=== Requirement ===
Please retype, unchanged, each line from the top of the material below through the line where "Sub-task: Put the" appears.

====

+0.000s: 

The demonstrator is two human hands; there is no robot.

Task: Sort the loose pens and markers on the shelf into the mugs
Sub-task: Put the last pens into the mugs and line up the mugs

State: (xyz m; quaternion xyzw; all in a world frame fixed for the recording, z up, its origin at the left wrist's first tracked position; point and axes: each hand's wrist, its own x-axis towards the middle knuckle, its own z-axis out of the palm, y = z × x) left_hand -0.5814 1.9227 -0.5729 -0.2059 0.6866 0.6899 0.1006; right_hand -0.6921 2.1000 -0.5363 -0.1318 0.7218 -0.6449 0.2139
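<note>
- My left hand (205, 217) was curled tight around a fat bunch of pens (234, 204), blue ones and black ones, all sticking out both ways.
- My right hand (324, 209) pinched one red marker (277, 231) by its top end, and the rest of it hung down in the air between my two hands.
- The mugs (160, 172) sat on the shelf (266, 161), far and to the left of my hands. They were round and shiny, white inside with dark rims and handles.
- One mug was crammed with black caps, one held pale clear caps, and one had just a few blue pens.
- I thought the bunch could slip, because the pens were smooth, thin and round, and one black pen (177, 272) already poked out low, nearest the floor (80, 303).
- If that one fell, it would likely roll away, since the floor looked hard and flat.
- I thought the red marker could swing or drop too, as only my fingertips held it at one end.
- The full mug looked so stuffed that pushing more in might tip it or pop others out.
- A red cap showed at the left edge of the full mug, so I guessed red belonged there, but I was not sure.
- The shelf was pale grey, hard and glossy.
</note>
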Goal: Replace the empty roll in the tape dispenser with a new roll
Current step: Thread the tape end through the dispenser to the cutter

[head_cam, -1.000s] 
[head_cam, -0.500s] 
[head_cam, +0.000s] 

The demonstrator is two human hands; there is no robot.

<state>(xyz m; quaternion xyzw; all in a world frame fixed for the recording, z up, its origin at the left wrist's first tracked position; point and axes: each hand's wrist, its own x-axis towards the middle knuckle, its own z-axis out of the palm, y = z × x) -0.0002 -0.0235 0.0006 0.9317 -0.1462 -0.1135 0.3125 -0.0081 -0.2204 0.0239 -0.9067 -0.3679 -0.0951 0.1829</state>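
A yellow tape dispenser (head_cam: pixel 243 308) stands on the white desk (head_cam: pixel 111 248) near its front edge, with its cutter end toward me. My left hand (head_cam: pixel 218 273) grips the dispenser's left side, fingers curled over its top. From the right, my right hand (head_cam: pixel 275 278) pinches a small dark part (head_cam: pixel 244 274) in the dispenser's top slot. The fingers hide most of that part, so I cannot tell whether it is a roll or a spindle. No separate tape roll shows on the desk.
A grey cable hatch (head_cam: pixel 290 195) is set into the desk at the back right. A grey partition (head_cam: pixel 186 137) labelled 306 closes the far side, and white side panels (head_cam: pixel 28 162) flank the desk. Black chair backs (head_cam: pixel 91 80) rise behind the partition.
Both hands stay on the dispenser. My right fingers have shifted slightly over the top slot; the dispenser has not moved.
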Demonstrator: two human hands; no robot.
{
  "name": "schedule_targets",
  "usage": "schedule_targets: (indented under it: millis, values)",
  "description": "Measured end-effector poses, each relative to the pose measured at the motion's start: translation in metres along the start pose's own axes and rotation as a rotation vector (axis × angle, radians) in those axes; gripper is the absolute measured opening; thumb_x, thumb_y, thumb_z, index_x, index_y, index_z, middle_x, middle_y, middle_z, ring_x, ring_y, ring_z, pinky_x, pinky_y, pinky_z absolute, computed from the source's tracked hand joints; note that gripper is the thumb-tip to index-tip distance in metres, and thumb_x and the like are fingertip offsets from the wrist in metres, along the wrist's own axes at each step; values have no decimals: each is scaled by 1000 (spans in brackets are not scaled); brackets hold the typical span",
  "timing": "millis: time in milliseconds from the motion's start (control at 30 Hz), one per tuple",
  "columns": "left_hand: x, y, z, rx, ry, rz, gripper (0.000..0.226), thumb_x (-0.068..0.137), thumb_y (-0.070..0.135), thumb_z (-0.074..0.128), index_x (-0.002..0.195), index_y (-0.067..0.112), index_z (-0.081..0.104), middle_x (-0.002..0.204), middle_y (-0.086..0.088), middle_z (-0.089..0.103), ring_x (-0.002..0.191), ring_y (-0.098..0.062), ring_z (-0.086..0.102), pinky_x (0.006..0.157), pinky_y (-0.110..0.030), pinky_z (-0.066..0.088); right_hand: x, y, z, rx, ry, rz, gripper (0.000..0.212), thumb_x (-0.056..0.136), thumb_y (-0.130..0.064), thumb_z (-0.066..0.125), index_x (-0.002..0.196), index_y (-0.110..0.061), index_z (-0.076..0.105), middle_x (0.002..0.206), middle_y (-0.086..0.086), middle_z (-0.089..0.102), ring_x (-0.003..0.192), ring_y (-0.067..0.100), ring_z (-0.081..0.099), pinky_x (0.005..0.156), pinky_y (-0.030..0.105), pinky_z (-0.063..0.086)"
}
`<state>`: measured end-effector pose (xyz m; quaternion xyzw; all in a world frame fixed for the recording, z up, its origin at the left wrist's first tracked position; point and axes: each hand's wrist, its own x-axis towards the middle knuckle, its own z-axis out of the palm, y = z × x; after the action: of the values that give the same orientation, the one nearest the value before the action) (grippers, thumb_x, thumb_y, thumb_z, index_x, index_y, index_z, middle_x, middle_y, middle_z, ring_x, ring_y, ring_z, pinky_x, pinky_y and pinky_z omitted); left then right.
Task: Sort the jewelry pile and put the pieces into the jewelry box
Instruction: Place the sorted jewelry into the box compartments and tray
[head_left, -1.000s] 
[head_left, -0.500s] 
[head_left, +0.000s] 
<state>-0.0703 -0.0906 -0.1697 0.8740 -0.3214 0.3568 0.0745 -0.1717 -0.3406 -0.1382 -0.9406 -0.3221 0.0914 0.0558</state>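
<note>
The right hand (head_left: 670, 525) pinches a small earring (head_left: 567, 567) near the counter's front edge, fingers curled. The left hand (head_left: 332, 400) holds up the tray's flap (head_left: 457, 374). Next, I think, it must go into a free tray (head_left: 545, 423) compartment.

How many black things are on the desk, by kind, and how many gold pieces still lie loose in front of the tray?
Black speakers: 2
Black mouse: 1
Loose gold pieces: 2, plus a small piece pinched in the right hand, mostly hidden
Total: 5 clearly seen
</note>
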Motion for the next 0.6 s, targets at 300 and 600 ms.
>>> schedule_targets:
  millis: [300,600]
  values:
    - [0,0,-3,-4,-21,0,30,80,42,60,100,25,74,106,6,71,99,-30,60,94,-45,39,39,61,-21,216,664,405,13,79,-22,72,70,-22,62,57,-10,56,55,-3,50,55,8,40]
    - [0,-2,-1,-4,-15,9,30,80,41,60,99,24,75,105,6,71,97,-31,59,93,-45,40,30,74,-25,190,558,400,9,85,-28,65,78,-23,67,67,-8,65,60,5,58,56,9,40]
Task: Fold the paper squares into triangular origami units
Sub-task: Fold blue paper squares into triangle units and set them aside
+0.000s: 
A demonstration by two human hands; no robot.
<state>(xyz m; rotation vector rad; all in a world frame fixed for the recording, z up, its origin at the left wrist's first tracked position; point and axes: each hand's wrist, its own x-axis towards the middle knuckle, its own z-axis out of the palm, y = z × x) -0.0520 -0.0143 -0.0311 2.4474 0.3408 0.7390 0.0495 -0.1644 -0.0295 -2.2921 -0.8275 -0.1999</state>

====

=== Answer space ===
+0.000s: 

The demonstrator is two human hands; there is no robot.

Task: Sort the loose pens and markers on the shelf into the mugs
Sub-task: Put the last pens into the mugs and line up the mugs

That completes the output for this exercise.